Olá. I searched for the answer as usual.

An estate agent is asking me to sign an exclusivity contract early on in the buying process, when I asked for the Caderneta Predial. Is this normal? What do you guys think?


----------



## toothfairyyoda (5 mo ago)

I think it is usual yes


----------



## country roads (Aug 19, 2019)

I'd get a few more opinions though if you are in a hurry, this might not be practical. This forum for Portugal is not very active lately. Maybe you know others around you that you can ask? I was renting (not buying) and was never asked to sign anything from my agent. If you are buying, I can understand why your agent wants to lock you in...


----------



## Strontium (Sep 16, 2015)

You'll find different estate agents here often work differently, the ones with multiple outlets want to try and have a fixed approach. The single site/local are more flexable in their approch and get to know both buyer and vendor but also know other agents in the area and will often enquire of them for suitable properties so exclusivity is a hindrance to the way they work. I've been on viewing days which included visits to other agents to collect keys from them.


----------



## MrBife (Jul 26, 2009)

If there are no benefits to you to signing an exclusive selling contract then you shouldn't agree to it.
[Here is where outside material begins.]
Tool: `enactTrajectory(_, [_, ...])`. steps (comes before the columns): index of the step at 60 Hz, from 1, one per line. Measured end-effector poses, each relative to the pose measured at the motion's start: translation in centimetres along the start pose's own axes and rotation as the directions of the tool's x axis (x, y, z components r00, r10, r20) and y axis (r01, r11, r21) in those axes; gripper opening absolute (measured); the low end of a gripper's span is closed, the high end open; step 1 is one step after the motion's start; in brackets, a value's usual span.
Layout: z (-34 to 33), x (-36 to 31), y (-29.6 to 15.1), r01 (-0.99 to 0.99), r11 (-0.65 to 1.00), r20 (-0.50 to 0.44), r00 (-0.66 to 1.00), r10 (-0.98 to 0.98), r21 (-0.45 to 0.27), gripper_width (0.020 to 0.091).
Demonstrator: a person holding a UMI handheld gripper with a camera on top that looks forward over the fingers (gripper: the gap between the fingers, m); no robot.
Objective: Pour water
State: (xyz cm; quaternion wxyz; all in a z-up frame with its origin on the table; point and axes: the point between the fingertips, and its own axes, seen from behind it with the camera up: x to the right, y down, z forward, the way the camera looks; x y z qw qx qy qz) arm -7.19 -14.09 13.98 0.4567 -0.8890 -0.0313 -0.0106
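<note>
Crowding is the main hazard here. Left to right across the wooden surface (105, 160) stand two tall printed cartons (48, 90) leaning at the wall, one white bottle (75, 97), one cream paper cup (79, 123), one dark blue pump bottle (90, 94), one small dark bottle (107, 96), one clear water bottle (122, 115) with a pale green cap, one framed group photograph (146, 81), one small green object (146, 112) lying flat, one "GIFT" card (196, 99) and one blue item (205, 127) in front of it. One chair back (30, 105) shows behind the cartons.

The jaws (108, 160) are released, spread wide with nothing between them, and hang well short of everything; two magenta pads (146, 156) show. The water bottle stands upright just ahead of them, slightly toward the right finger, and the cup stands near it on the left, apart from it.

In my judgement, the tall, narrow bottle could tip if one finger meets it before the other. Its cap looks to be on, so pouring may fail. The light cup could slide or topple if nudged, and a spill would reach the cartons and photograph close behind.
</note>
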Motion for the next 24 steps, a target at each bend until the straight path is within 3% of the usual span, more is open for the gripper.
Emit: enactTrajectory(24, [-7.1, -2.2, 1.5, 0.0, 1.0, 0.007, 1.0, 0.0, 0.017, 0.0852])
If you are determined to do it and you judge that the agency that is asking you to sign an exclusive contract is the agency most likely to sell quickly then ask them for a commission fee reduction and perhaps agree to exclusivity for an agreed limited time (six months?) after which time the agreement with them is canceled and you are free to sign up with other agencies on a non-exclusive basis. Also, beware of valuations done by agencies that want you to sign an exclusive deal - check with others they have their figures right before committing! 

If you sign an exclusive contract but then either sell it yourself or via someone else it is not unknown for the contract holder to come back and still demand their commission. Be careful! Ask for an English translation of the contract (legally it has to be in Portuguese) and ask your lawyer (or Google Translate) to make sure the translation is correct.


----------